I am using BGBCC, where:
Much of the front-end was hacked together when I was in my early 20s,
based off of a fork of my BGBScript interpreter, which was originally a
JavaScript clone; the fork had modified it to accept C syntax and use a
C like typesystem (with the original wonkiness that the ASTs in the
original BGBScript VM were implemented on top of a repurposed XML DOM
API; slightly later versions had switched over to cons-cell based
S-Expressions, *).
*: One needs to clarify this because someone else had also gone and used
the term "S-Expressions" for something not based on Lisp/Scheme or the
use of cons-cells (with only a vague superficial similarity to Lisp
style syntax).
I couldn't debug it at the time, so basically shelved it for around a
decade (apart from some use as a tool for mining stuff from C headers
for the BGBScript VM).
Later, I started working on BJX1 (back when I was still in my early 30s,
yeah...), and needed a compiler for this.
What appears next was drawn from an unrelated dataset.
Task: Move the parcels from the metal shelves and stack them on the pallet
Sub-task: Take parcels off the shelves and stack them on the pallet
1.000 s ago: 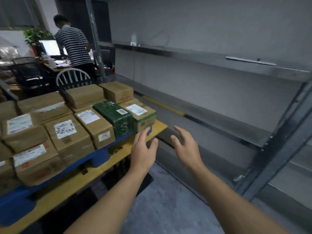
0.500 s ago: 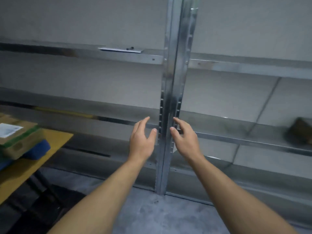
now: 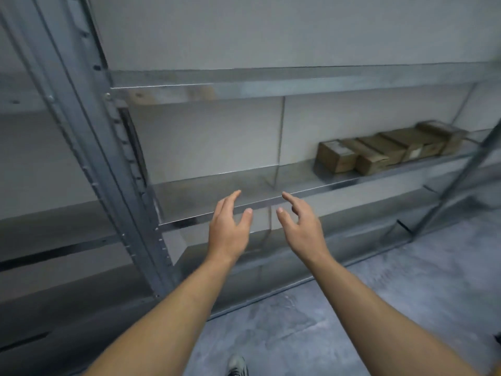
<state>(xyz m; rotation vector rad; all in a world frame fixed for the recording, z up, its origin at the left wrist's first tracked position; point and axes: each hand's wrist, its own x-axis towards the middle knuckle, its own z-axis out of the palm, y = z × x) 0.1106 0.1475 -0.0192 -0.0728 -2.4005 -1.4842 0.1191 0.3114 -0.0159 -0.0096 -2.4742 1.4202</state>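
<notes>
Brown cardboard parcels (image 3: 379, 153) sit in a row on the grey metal shelf (image 3: 203, 199), well right of the right hand (image 3: 303, 226). It and the left hand (image 3: 229, 229) hang released, empty; I'd sidestep, then clasp the nearest parcel's ends. The steel upright (image 3: 92, 131), earlier between the hands, now stands left.

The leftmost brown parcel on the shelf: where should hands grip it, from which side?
Grip the leftmost parcel by its left and right faces, from the shelf front. Its left is free; the next parcel crowds its right, so probably pull it forward first.
</notes>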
I had also looked at LCC, which would have still required writing a
backend, and it seemed like less effort to revive BGBCC as a base, than
to try to write a backend for LCC.
I had by this point already gained a bit more experience working with
code-generation and similar, mostly from continuing to work on the
BGBScript VMs (which had by this point mutated in a more Java/C# style
direction).
Well, and also tried making a "C-Aux" VM/language, which was intended to
be a sort of C/C# hybrid (but turns out "looks like C but can't compile
non-trivial C code" is "kinda lame"). Some bits of the C-Aux effort were
used as a basis for parts of my compiler middle and backend though
(noting as there wasn't that huge of jump from a Dalvik inspired VM to a
RISC style ISA; just that the latter can be made to run on an FPGA).
...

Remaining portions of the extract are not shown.